◆ Problem to work on ◆
From the listing below, reproduce word for word the part that opens with the line containing "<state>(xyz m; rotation" and closes with the line containing "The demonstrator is"; reproduce nothing else.

==============================

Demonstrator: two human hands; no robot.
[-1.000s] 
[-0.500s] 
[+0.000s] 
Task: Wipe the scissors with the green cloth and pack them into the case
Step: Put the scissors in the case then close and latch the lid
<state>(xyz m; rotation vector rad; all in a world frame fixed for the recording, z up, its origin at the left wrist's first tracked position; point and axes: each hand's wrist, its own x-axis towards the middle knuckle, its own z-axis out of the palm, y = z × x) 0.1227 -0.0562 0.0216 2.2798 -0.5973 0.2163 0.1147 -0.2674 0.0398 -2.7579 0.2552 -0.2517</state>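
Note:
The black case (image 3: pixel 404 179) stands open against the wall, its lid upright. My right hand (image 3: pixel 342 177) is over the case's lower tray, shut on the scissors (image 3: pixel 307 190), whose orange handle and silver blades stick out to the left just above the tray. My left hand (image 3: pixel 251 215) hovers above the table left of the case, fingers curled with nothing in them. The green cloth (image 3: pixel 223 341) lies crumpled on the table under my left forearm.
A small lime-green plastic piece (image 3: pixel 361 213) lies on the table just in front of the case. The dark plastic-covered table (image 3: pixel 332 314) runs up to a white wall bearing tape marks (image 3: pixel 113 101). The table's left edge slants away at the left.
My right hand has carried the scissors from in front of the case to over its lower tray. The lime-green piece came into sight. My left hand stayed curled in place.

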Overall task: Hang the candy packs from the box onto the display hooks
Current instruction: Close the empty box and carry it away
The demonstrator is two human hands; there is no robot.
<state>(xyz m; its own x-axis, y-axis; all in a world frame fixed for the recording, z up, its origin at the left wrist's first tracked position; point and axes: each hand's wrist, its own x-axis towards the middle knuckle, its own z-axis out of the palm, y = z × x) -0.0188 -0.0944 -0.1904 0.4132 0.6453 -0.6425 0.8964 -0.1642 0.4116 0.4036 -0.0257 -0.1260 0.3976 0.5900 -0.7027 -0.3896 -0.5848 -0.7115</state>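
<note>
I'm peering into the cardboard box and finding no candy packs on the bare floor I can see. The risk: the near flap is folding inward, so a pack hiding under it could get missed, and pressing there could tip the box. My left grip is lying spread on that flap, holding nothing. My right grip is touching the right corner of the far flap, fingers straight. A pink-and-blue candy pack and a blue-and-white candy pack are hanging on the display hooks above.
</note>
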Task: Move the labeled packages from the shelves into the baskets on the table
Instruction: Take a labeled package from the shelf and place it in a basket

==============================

◆ Result of the task ◆
<state>(xyz m; rotation vector rad; all in a world frame fixed for the recording, z up, its origin at the left wrist's first tracked position; point and axes: each hand's wrist, its own x-axis towards the middle knuckle, its own z-axis out of the palm, y = z × x) 0.1227 -0.0562 0.0216 2.2798 -0.5973 0.2163 0.1147 -0.2674 0.0398 -2.7579 0.2552 -0.2517</state>
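Note:
The black case (image 3: pixel 404 179) stands open against the wall, its lid upright. My right hand (image 3: pixel 342 177) is over the case's lower tray, shut on the scissors (image 3: pixel 307 190), whose orange handle and silver blades stick out to the left just above the tray. My left hand (image 3: pixel 251 215) hovers above the table left of the case, fingers curled with nothing in them. The green cloth (image 3: pixel 223 341) lies crumpled on the table under my left forearm.
A small lime-green plastic piece (image 3: pixel 361 213) lies on the table just in front of the case. The dark plastic-covered table (image 3: pixel 332 314) runs up to a white wall bearing tape marks (image 3: pixel 113 101). The table's left edge slants away at the left.
My right hand has carried the scissors from in front of the case to over its lower tray. The lime-green piece came into sight. My left hand stayed curled in place.
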
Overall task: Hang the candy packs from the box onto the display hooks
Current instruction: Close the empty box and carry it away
The demonstrator is two human hands; there is no robot.

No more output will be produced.